• **WORK ORDER**
What lines below include the word "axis"? Copy each one.

• **SUPPLIED INFORMATION**
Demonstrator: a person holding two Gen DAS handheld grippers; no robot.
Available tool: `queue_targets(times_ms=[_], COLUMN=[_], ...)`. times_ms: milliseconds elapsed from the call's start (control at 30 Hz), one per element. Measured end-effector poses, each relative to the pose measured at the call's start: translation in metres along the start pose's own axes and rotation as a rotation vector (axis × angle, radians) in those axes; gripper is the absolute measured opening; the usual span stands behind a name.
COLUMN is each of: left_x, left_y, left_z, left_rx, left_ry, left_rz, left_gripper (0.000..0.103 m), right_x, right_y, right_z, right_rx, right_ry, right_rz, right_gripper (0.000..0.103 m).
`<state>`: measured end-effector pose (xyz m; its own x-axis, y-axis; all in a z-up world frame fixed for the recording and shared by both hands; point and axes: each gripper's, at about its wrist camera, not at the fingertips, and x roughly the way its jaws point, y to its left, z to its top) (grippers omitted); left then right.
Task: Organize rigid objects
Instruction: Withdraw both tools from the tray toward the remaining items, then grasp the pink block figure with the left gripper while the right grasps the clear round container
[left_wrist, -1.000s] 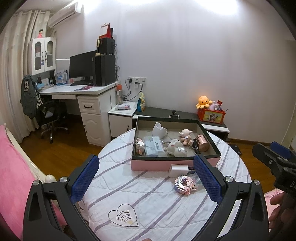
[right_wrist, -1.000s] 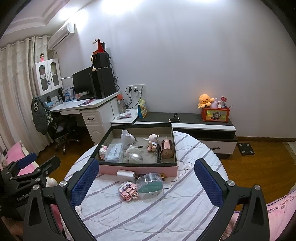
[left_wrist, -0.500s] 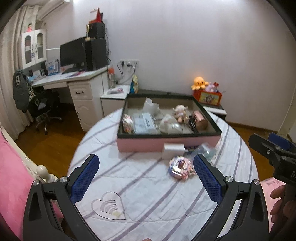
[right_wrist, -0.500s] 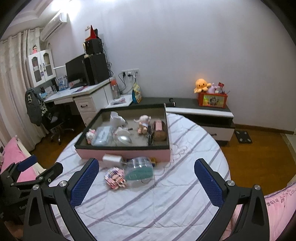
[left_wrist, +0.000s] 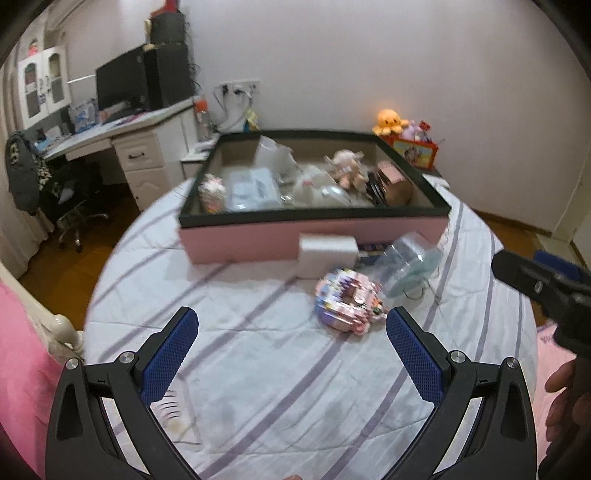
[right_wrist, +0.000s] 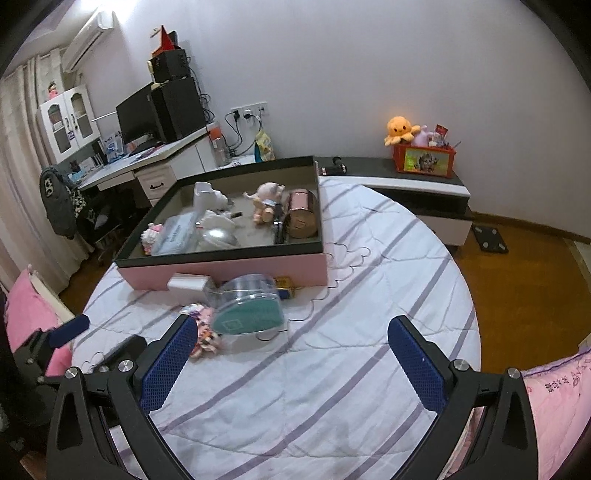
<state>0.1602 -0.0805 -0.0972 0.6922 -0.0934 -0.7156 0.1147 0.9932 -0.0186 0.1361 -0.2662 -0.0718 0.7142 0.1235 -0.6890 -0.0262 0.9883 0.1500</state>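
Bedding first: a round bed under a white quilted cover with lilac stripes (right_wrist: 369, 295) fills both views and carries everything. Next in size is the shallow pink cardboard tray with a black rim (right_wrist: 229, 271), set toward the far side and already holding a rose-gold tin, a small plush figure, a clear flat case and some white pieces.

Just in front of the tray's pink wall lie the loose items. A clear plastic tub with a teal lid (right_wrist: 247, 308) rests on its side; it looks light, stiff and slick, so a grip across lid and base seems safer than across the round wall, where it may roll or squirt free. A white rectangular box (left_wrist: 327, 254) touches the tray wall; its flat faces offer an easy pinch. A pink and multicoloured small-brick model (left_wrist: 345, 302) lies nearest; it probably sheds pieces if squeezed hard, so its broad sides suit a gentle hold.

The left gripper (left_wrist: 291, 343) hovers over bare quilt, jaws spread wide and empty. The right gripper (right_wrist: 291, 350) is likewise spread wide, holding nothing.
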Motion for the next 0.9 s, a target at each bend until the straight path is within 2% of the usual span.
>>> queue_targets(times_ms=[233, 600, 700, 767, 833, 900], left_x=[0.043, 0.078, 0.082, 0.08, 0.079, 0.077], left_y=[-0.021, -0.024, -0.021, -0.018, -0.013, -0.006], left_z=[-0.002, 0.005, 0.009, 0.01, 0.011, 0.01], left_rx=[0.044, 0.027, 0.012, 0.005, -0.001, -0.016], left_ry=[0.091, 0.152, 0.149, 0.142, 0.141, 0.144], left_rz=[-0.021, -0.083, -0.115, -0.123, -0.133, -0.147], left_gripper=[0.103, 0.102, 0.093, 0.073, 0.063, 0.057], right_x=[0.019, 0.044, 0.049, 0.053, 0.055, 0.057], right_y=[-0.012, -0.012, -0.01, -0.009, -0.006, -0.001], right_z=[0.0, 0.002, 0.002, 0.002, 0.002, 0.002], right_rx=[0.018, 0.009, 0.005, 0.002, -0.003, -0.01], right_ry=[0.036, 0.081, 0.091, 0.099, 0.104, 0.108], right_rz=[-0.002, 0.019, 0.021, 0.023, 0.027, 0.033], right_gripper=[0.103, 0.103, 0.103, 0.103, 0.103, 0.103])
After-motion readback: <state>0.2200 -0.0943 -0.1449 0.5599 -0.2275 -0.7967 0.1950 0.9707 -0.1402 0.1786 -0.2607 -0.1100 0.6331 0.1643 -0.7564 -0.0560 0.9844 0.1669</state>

• **ANSWER BOX**
Available tool: `queue_targets(times_ms=[_], COLUMN=[_], ...)`. times_ms: milliseconds elapsed from the call's start (control at 30 Hz), one per element. Measured end-effector poses, each relative to the pose measured at the call's start: translation in metres along the start pose's own axes and rotation as a rotation vector (axis × angle, radians) in those axes; gripper is the absolute measured opening; the usual span stands behind a name.
`<state>`: measured end-effector pose (xyz m; its own x-axis, y-axis; all in a z-up world frame fixed for the recording and shared by both hands; point and axes: each gripper's, at about its wrist camera, not at the fingertips, and x roughly the way its jaws point, y to its left, z to its top) (grippers omitted); left then right.

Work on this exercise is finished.